One possible measure for space is the number of arithmetic "cells" or registers used in the course of computation (i.e., the unit-space model). This measure of space was considered by Valiant way back in 1976 and later by Nisan and Wigderson ([Val76, NW95]). This was in the context of time-space trade-offs for arithmetic straight-line programs. Subsequently, Michaux [Mic89] showed that with this notion of space, any language that is decided by a machine in the Blum-Shub-Smale model of computation (a general model for algebraic computation capturing the idea of computation over reals, [BCSS97]; see also [Bür00]) can also be computed using O(1) registers. Hence there is no space-hierarchy theorem under this space measure.

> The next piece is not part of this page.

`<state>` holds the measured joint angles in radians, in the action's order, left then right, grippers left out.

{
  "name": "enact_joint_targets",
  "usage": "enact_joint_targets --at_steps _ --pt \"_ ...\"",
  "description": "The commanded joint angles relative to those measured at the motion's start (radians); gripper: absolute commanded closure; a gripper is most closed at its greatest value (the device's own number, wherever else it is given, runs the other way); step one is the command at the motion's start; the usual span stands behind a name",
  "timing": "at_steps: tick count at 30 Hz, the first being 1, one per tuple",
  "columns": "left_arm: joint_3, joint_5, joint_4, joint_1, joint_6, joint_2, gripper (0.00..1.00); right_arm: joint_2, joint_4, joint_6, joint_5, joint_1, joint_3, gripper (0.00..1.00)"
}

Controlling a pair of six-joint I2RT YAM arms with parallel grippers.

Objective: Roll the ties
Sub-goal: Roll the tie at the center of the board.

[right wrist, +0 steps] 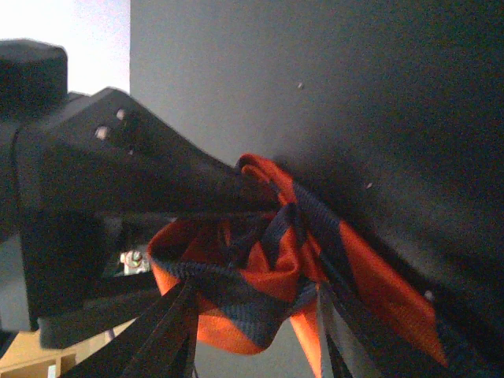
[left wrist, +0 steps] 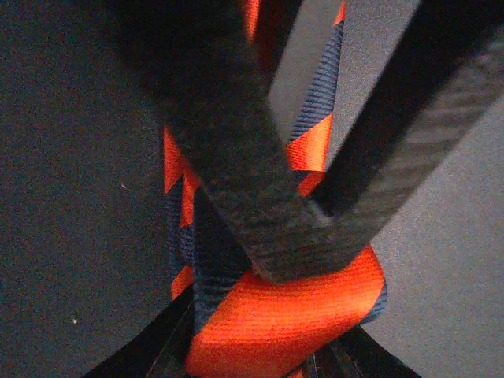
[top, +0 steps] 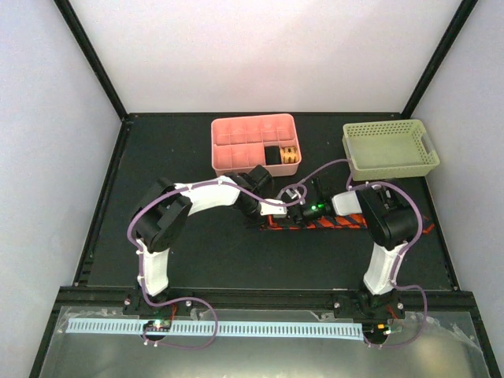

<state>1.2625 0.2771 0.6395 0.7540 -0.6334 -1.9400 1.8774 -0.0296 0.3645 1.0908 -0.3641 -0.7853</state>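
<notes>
The orange-red tie with navy stripes [top: 327,224] lies in a strip on the black table between the two arms. Both grippers meet over its left part. In the left wrist view my left gripper [left wrist: 268,350] is shut on a folded orange loop of the tie [left wrist: 276,315]. The right gripper's carbon fingers [left wrist: 236,165] cross just above that loop and come together on the fabric. In the right wrist view my right gripper [right wrist: 252,315] holds a bunched curl of the tie [right wrist: 260,283] between its fingers. The left gripper's black body [right wrist: 102,197] is close on its left.
A pink compartment tray [top: 236,134] stands at the back centre with rolled ties [top: 289,156] in a right compartment. A pale green basket [top: 390,150] stands at the back right. White walls rise around the table.
</notes>
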Motion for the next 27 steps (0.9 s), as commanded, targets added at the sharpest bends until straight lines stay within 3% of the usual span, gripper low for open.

Another possible measure is the size of a succinct description of the polynomials computed at each cell. In [dN06], Naurois introduced a notion of weak space in the Blum-Shub-Smale model, and introduced the corresponding log space classes LOGSPACE<sub>W</sub> and

 $\mathsf{PSPACE}_W$ . This is in fact a way of measuring the complexity of succinctly describing the polynomials computed by or represented at each "real" cell. Though this is a very natural notion of "succinctness" of describing a polynomial, this definition has a few drawbacks:

- 1. LOGSPACE<sub>W</sub> seems to be too weak to contain even  $NC^1$  over  $\mathbb{R}$ , which is in contrast to the situation in the Boolean world.
- 2. The polynomials representable at every cell have to be "sparse", i.e., the number of monomials with non-zero coefficients should be bounded by some polynomial in the number of variables.

The second condition above makes the notion of weak space very restrictive if we adapt the definition to the Valiant's algebraic computation model. This is because the corresponding log-space class in this model will be computing only sparse polynomials, but in the non-uniform setting sparse polynomials are known to be contained in a highly restrictive class called skew formula (see Section 6), which is in fact a proper subclass of constant depth arithmetic circuits (i.e., VAC<sup>0</sup>).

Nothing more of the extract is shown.